Instructions for the task: Your job is to give again, exactly and with no additions, the lines in the records below from the one with "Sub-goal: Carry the" through the one with "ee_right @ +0", both included. Omit the pictures.

Information given:
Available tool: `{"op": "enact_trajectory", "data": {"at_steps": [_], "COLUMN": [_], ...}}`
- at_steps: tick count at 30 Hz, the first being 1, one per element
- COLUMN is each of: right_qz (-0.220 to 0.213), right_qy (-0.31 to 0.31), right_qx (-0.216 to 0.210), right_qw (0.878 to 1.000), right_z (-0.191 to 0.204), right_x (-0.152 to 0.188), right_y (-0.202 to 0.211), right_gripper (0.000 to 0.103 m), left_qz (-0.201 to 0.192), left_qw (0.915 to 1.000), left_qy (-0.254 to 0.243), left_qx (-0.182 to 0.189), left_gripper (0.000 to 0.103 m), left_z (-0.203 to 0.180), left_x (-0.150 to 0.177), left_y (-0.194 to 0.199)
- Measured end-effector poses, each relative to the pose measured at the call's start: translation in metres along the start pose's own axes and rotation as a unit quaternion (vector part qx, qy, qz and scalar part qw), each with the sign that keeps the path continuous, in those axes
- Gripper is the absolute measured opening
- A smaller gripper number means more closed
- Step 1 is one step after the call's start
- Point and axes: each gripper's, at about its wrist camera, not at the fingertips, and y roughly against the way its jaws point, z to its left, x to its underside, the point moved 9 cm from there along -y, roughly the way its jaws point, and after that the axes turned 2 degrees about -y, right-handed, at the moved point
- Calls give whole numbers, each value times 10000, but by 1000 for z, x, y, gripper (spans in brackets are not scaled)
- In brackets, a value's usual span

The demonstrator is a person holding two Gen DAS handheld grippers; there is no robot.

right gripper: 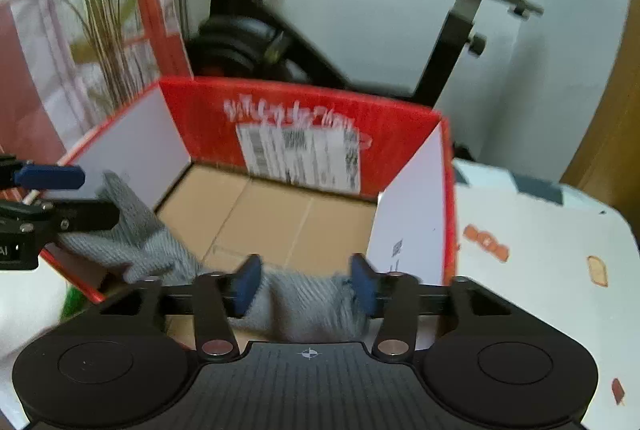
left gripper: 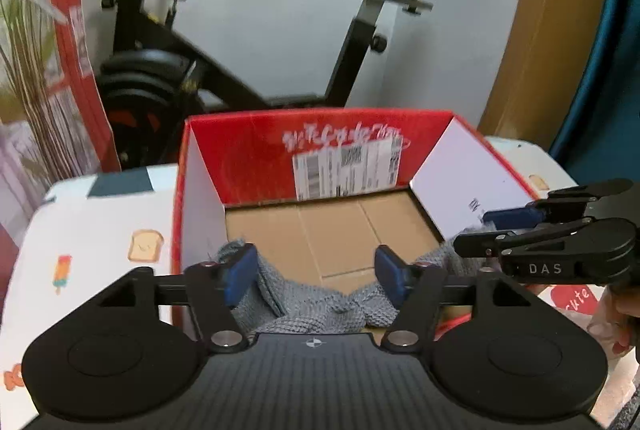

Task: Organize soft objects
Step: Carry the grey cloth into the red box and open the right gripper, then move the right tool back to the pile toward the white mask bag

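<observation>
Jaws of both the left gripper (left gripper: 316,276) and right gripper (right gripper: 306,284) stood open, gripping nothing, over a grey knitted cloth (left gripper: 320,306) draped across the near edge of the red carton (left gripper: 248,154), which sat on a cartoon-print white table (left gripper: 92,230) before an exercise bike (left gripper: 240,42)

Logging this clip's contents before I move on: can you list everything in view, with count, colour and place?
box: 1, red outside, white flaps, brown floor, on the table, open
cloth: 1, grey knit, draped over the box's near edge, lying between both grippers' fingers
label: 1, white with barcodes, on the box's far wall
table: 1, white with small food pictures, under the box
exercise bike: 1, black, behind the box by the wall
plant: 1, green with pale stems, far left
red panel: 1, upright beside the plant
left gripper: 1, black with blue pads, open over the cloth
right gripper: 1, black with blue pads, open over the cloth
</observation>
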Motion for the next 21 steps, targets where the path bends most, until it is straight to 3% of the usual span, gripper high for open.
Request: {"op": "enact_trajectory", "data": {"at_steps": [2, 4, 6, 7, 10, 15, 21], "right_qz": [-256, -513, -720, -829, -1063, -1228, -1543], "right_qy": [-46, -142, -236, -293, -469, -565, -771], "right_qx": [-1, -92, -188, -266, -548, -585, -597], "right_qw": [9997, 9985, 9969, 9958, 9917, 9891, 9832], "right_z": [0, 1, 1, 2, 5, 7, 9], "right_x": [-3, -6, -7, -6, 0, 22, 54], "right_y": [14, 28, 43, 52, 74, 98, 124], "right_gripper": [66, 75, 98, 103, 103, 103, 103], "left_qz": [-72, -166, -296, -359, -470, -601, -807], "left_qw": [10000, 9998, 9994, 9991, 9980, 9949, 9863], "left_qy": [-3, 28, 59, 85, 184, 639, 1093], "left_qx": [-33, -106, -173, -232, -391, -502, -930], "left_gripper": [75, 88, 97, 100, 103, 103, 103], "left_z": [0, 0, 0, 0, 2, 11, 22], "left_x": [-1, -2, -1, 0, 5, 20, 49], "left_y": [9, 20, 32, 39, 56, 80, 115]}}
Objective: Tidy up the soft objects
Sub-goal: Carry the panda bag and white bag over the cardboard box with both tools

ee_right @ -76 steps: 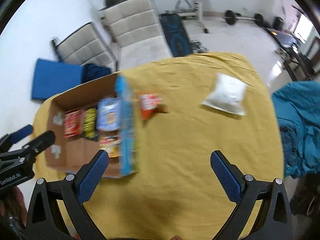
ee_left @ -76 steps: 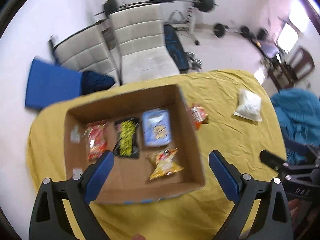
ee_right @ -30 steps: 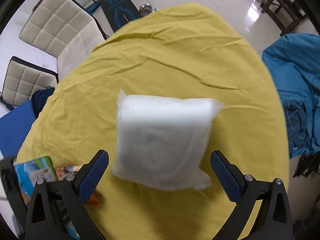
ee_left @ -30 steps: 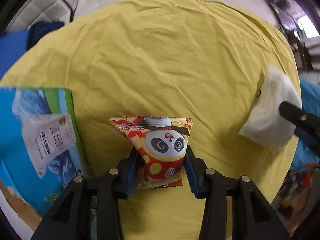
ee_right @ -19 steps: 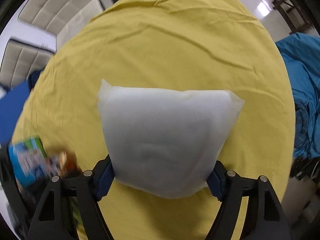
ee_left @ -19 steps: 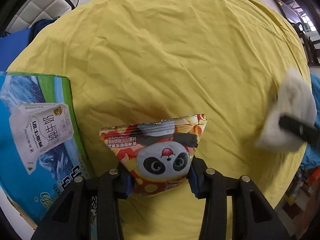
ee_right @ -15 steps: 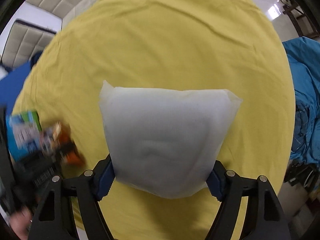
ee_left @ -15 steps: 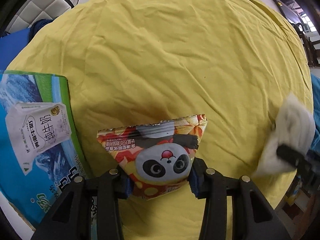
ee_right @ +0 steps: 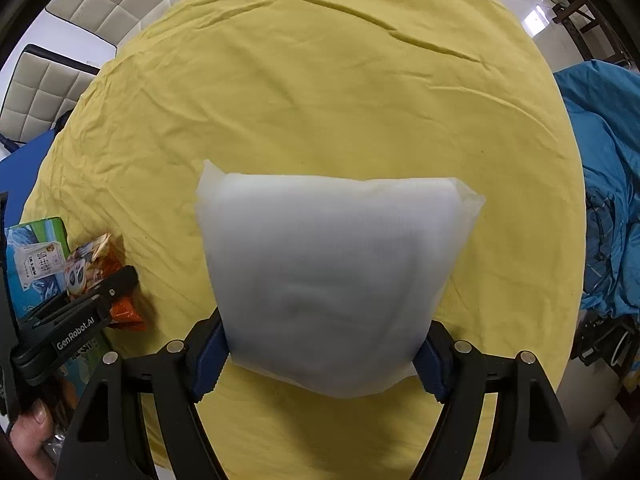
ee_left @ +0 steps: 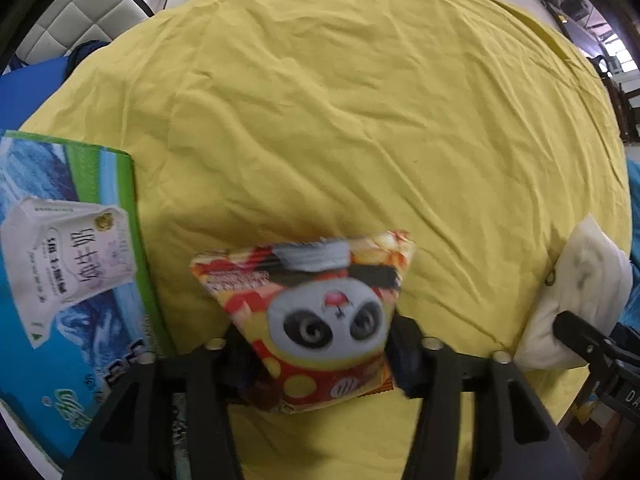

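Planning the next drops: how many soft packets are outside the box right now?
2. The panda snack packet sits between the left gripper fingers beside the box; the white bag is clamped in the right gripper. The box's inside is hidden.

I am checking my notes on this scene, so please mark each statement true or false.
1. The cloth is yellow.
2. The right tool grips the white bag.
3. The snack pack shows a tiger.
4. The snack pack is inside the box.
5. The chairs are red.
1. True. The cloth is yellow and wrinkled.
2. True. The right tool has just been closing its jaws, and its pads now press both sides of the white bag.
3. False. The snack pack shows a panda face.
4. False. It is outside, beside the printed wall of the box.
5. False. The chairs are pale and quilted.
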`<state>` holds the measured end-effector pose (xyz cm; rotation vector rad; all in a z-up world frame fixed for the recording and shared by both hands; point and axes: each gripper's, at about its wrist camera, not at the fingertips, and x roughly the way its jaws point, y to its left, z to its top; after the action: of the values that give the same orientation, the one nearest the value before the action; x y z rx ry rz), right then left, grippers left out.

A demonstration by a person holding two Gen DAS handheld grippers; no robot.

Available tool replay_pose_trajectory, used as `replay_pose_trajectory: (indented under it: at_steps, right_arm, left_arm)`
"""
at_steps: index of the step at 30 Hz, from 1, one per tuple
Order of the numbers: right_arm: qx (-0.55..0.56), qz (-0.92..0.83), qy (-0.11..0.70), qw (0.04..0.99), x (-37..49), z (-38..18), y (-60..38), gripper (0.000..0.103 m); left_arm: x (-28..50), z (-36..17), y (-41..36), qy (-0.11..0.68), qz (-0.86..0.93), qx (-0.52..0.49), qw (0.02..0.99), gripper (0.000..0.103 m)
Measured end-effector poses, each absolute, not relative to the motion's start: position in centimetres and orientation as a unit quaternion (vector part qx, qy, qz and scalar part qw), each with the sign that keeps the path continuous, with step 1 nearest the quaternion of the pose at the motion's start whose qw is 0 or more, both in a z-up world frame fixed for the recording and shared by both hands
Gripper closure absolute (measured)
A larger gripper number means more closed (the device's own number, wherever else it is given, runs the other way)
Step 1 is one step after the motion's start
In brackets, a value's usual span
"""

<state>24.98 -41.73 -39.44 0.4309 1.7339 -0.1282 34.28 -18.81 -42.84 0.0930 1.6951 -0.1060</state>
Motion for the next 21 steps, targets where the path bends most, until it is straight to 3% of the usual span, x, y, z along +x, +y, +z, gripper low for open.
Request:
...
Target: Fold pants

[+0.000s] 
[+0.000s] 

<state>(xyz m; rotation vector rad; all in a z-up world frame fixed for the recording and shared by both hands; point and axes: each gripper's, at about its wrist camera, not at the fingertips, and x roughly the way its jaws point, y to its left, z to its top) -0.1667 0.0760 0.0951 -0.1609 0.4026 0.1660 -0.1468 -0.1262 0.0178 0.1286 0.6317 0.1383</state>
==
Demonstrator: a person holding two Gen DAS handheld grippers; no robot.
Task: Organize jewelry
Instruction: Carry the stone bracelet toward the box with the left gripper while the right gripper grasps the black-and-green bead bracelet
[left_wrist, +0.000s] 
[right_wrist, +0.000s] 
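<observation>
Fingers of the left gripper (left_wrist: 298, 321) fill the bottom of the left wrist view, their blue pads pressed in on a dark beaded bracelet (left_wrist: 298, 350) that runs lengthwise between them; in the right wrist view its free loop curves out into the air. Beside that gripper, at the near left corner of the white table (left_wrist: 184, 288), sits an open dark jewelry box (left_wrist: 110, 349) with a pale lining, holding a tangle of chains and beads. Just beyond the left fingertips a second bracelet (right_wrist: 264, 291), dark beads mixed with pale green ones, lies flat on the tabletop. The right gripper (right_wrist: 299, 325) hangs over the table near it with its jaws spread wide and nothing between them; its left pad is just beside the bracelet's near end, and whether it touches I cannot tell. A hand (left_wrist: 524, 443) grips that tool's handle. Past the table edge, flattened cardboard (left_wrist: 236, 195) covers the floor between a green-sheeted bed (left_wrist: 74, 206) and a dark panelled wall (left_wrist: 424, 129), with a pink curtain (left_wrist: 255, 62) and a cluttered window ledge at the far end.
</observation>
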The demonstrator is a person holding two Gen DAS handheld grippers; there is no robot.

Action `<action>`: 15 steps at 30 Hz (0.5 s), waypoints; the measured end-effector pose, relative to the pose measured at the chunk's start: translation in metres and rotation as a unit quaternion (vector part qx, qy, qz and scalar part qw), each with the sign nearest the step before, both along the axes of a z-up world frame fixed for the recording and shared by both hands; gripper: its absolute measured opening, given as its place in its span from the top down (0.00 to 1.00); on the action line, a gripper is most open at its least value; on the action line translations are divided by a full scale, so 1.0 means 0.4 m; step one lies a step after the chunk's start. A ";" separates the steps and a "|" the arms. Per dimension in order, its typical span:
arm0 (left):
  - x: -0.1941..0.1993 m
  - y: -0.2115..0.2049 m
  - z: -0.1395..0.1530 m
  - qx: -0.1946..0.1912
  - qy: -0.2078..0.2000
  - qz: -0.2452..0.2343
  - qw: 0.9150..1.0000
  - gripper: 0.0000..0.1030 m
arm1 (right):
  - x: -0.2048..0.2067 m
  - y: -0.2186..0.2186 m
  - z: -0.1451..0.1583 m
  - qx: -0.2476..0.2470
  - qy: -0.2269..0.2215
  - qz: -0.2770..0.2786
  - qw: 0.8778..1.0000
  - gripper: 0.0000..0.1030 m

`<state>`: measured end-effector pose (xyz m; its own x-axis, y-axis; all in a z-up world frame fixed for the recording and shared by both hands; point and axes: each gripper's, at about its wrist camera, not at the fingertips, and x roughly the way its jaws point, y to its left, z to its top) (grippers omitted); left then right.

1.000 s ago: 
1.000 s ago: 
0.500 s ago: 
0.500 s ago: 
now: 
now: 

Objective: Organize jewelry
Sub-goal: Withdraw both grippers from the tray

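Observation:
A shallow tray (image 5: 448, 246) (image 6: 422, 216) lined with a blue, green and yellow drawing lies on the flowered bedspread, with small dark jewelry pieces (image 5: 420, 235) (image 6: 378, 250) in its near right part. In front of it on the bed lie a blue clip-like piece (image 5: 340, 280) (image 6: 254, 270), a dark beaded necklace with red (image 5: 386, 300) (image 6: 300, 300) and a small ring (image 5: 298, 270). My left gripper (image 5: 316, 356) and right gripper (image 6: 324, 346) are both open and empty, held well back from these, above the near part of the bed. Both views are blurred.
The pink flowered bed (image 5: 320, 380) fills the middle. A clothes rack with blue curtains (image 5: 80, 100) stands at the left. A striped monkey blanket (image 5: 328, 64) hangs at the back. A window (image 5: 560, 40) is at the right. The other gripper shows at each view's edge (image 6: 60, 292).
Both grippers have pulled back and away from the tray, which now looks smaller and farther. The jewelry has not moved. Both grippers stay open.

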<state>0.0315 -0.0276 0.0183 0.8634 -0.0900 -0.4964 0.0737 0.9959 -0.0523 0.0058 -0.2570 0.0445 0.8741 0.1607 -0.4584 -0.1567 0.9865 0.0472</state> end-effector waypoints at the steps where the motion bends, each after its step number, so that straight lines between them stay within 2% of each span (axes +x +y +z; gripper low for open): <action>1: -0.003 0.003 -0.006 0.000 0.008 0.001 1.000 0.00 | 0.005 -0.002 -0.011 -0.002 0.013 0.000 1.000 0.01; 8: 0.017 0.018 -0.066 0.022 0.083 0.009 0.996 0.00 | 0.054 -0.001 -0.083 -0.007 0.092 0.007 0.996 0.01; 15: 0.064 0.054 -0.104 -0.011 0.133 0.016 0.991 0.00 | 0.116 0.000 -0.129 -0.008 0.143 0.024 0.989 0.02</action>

Answer space:
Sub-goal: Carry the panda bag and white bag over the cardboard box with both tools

ee_right @ -76 steps: 
ee_left @ -76 steps: 
ee_right @ -30 steps: 
ee_left @ -30 steps: 
ee_right @ -19 steps: 
ee_left @ -19 steps: 
ee_right @ -15 steps: 
ee_left @ -15 steps: 
ee_right @ +0 steps: 

The output for this exercise is complete.